**WORK TO BE COMPLETED:**
Count every line in the following entries where the word "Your" appears. Give the count alone.

=-=-=-=-=

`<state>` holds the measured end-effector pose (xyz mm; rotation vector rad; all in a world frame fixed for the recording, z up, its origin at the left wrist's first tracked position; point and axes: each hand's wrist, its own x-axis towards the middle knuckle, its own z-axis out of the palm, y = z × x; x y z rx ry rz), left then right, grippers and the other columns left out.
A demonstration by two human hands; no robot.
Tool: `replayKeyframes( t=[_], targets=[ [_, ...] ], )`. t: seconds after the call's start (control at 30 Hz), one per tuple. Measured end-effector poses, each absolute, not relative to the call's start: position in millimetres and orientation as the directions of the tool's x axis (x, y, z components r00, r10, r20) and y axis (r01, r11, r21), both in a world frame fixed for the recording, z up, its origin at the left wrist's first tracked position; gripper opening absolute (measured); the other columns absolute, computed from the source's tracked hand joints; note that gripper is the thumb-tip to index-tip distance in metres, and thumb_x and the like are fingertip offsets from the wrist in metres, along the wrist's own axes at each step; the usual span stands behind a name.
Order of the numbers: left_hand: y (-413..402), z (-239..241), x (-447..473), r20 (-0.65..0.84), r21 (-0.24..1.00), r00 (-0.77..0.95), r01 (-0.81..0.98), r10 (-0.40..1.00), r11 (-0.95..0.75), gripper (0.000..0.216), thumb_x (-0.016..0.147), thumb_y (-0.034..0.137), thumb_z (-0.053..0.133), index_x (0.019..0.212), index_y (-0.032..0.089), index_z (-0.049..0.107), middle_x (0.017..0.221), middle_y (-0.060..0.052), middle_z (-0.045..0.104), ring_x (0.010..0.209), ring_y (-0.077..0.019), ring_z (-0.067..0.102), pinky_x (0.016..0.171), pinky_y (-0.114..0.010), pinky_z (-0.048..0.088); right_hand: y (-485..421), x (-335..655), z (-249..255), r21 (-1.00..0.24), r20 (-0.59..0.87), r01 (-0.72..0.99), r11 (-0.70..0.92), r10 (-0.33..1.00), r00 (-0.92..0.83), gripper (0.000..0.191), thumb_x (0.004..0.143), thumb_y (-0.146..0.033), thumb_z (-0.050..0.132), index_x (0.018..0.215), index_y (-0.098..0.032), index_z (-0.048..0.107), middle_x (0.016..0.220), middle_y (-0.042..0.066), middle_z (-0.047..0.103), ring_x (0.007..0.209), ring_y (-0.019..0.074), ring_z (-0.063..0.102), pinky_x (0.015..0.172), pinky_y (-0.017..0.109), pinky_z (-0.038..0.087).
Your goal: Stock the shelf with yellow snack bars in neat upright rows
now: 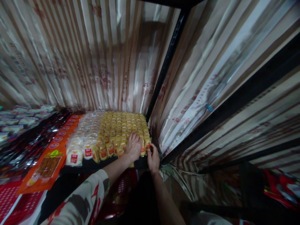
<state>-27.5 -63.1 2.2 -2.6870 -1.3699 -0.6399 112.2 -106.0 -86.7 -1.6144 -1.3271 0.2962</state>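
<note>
Rows of small yellow snack packets point(119, 125) with red labels cover the right end of a dark shelf point(91, 164). My left hand point(134, 147) lies over the front rows, its fingers bent down among the packets. What is under those fingers is hidden. At the front right corner, my right hand point(153, 158) has its thumb and fingertips closed on a yellow snack packet point(147, 144). Another labelled yellow packet point(142, 150) stands between my two hands. To the left are rows of clear packs with white contents point(74, 155).
Left of the white packs lie an orange snack bag point(49, 165), dark shiny packets point(32, 143) and pale packets point(14, 120). A black upright post point(167, 62) rises behind the corner. Striped sheeting point(105, 56) hangs behind; a black frame bar point(222, 103) slants at right.
</note>
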Motion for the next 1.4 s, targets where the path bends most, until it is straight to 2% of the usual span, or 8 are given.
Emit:
replayKeyframes(
  t=[0.1,0.2,0.53,0.77,0.9,1.17,1.27,1.4],
  targets=[
    [-60,3,-21,0.402,0.112,0.512,0.795,0.759,-0.596,0.016,0.08,0.013,0.049,0.09,0.013,0.061,0.101,-0.011,0.06,0.114,-0.0263,0.045,0.103,-0.048,0.03,-108,111,-84,-0.803,0.372,0.586,0.113,0.863,0.342,0.039,0.086,-0.038,0.04,0.118,-0.018,0.048,0.118,0.012,0.053,0.102,0.0197,0.055,0.079,0.034,0.052],
    [-56,4,-19,0.396,0.087,0.523,0.797,0.754,-0.598,0.017,0.083,0.014,0.046,0.089,0.013,0.061,0.097,-0.011,0.06,0.106,-0.0254,0.048,0.098,-0.045,0.035,-109,110,-83,-0.794,0.396,0.59,0.15,0.863,0.313,0.042,0.084,-0.038,0.045,0.121,-0.019,0.045,0.119,0.012,0.051,0.106,0.0208,0.052,0.08,0.035,0.053],
    [-52,6,-21,0.341,0.005,0.597,0.771,0.726,-0.636,0.012,0.083,0.016,0.05,0.088,0.017,0.061,0.09,-0.007,0.059,0.096,-0.0233,0.049,0.091,-0.04,0.039,-104,106,-89,-0.762,0.405,0.639,0.105,0.847,0.344,0.052,0.076,-0.048,0.057,0.118,-0.019,0.045,0.118,0.013,0.05,0.106,0.0239,0.052,0.077,0.039,0.054],
    [-56,-2,-24,0.366,0.067,0.561,0.78,0.743,-0.622,0.008,0.082,0.016,0.052,0.086,0.014,0.059,0.092,-0.009,0.057,0.096,-0.0239,0.048,0.087,-0.038,0.041,-104,104,-87,-0.736,0.422,0.67,0.099,0.84,0.34,0.055,0.076,-0.048,0.058,0.119,-0.018,0.044,0.119,0.013,0.05,0.108,0.0247,0.05,0.077,0.037,0.053],
    [-56,0,-26,0.352,0.074,0.571,0.773,0.742,-0.63,0.008,0.083,0.016,0.052,0.085,0.014,0.059,0.092,-0.009,0.056,0.096,-0.0235,0.047,0.085,-0.037,0.042,-103,106,-91,-0.716,0.441,0.689,0.114,0.839,0.32,0.054,0.077,-0.049,0.056,0.121,-0.02,0.044,0.128,0.015,0.044,0.116,0.0272,0.044,0.077,0.039,0.053],
    [-57,1,-29,0.395,0.132,0.575,0.737,0.717,-0.663,0.01,0.085,0.018,0.048,0.09,0.016,0.058,0.1,-0.009,0.054,0.103,-0.0242,0.043,0.089,-0.04,0.039,-102,108,-96,-0.627,0.481,0.777,0.062,0.815,0.323,0.05,0.078,-0.048,0.055,0.119,-0.021,0.047,0.114,0.012,0.048,0.109,0.0265,0.045,0.088,0.044,0.045],
    [-69,3,-35,0.405,0.063,0.658,0.673,0.635,-0.737,0.014,0.089,0.019,0.043,0.093,0.016,0.056,0.101,-0.009,0.055,0.105,-0.0233,0.044,0.091,-0.039,0.038,-102,107,-96,-0.603,0.49,0.796,0.052,0.812,0.318,0.047,0.078,-0.044,0.054,0.119,-0.021,0.048,0.11,0.011,0.049,0.109,0.0267,0.044,0.092,0.045,0.041],
    [-92,-1,-36,0.302,-0.039,0.788,0.572,0.536,-0.819,0.019,0.089,0.014,0.04,0.095,0.012,0.058,0.096,-0.009,0.06,0.1,-0.022,0.05,0.089,-0.035,0.039,-102,106,-97,-0.6,0.493,0.799,0.042,0.806,0.328,0.043,0.079,-0.034,0.05,0.119,-0.021,0.048,0.11,0.011,0.047,0.108,0.0261,0.044,0.093,0.045,0.041]
  ],
)
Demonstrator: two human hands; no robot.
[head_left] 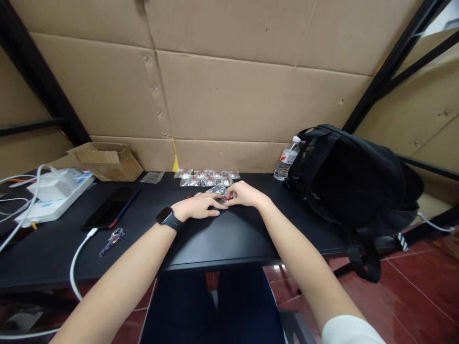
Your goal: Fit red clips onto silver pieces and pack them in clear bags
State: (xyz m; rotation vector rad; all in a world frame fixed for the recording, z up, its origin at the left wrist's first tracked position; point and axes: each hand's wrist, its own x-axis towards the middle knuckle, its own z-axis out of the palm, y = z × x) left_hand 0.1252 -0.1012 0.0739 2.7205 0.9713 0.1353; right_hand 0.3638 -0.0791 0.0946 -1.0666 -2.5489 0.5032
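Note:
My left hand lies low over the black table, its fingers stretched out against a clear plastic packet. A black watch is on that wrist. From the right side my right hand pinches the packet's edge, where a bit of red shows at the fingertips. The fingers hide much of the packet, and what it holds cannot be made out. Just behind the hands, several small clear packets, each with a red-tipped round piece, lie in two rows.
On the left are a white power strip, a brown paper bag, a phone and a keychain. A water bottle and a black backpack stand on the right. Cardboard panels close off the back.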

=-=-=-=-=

**FINISHED EXERCISE:**
2